Mr. LloydThe essence is that it should be the same percentage for all forms of taxation—at the same date, the same time and the same percentage.
My second proposal relates to a special surcharge on employers, analogous to a payroll tax. The use of such a measure as an economic regulator would have the added advantage that when we are faced with a situation of chronic shortage of labour it would act as an incentive to economy in the use of manpower and to investment in labour saving equipment. I propose to ask for power this year as a temporay expedient to collect such a surcharge, should it be needed, by attaching it to the employers' share of the National Insurance stamp.
This would mean that the liability upon employers would be in respect of the same employments as those covered by the liability to pay the National Insurance employers' contribution. It would, however, be an entirely new and separate element, the proceeds of which would be payable directly to the Exchequer. It will be subject to an upper limit of 4s. per employee per week.
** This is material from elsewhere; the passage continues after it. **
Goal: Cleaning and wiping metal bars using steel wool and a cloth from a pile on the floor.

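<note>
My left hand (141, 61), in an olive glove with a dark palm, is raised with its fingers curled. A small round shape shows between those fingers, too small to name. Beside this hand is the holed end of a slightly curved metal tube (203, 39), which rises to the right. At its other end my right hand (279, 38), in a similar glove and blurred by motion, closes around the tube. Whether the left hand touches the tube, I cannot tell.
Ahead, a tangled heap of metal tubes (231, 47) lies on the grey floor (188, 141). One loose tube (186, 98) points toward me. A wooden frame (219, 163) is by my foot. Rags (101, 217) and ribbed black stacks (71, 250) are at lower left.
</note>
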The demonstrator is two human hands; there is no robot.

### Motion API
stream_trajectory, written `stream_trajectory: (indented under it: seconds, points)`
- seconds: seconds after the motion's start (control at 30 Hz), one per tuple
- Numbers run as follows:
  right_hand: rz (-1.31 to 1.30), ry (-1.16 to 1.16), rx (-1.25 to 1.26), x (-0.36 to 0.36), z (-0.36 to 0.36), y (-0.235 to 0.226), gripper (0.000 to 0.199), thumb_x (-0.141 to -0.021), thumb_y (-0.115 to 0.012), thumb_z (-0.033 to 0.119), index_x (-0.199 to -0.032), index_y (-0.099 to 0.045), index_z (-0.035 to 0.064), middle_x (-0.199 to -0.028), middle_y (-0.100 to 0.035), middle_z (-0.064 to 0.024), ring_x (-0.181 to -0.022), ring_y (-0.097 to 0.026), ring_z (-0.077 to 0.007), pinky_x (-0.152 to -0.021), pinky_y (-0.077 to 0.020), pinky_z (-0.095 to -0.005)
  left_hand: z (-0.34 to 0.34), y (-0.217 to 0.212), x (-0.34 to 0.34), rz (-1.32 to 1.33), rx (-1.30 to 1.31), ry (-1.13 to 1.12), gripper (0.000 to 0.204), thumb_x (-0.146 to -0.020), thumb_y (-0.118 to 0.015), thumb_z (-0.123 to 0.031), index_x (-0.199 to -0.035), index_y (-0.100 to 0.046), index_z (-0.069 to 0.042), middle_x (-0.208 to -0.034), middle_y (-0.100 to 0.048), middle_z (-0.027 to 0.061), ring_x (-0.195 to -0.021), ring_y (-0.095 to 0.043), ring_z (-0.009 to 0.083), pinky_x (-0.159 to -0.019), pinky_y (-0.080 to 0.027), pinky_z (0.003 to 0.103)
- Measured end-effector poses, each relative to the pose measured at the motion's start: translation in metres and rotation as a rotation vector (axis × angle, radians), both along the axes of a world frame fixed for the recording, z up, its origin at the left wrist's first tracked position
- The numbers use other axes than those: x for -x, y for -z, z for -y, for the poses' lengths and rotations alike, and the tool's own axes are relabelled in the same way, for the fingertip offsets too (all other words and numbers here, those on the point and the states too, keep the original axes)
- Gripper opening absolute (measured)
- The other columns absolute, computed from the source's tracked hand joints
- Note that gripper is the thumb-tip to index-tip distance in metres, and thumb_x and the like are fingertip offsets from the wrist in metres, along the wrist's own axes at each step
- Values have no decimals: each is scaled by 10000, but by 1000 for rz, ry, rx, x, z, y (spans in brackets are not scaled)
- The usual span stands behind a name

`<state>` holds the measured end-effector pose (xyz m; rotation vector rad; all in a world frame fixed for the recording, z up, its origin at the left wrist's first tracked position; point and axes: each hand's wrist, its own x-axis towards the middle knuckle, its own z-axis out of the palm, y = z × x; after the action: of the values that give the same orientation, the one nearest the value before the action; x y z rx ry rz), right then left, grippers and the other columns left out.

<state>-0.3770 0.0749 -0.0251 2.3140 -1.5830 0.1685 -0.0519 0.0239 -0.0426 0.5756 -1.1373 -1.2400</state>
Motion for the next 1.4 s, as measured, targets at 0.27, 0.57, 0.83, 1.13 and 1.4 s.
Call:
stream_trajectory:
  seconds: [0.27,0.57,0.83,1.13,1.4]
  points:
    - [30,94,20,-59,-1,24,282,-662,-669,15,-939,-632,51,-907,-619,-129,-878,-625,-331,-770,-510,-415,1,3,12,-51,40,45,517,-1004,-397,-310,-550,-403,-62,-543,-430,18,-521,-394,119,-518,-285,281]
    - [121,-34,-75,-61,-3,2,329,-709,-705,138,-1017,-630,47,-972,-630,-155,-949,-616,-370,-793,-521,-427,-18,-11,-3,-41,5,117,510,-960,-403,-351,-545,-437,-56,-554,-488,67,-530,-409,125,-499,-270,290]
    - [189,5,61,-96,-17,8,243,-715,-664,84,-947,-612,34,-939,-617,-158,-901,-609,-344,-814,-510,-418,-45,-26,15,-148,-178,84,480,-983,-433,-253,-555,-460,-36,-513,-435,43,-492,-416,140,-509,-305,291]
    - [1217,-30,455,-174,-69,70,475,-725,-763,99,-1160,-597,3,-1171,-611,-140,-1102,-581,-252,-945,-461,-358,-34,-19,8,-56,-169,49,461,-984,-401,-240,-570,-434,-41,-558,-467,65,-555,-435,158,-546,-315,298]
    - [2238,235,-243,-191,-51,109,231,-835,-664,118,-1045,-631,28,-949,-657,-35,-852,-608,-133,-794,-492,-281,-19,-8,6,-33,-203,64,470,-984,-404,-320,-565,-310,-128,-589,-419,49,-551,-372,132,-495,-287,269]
At this maximum amount the surcharge would withdraw from the economy about £200 million in a full year.
A Statutory Instrument made under this power will also be subject to confirmation by affirmative Resolution. The power to make such an Instrument, if granted, will expire at the end of the financial year.
I recognise that the method of collection with the National Insurance contribution presents difficulties, particularly the risk of confusion between this surcharge and the contribution. Any such confusion might undermine the very important contributory principle on which National Insurance is based. However, it is the only machinery 809 readily available, and if it should be necessary to utilise this economic regulator during the current financial year this machinery will be used. I will, however, continue to examine other methods of levying such a surcharge. Should Parliament be asked to grant this power again next year, I would put forward fresh proposals.
These two new fiscal powers, which could, of course, be used either together or separately, will, in my view, greatly improve the Government's ability to regulate the economy; we shall be much better able to act by quick and flexible fiscal means, in the interval between this and the next Budget, thus reducing during that period dependence on regulation by monetary and credit restrictions. I realise the importance and the novelty of what I am asking, but I believe that we must improve our capacity for reasonably speedy action between Budgets, and to be seen to be doing so.
I think that this is the moment for me to refresh myself in the traditional manner, before I turn to the Exchequer prospects for 1961–62. If there is any speculation as to what this liquid I am drinking is, I can say it has certain medicinal properties, and that, unlike the drink which my predecessor occasionally took, it does not depend upon any State subsidy. For every gallon that you drink, Sir Gordon, the revenue benefits to the tune of £10 10s.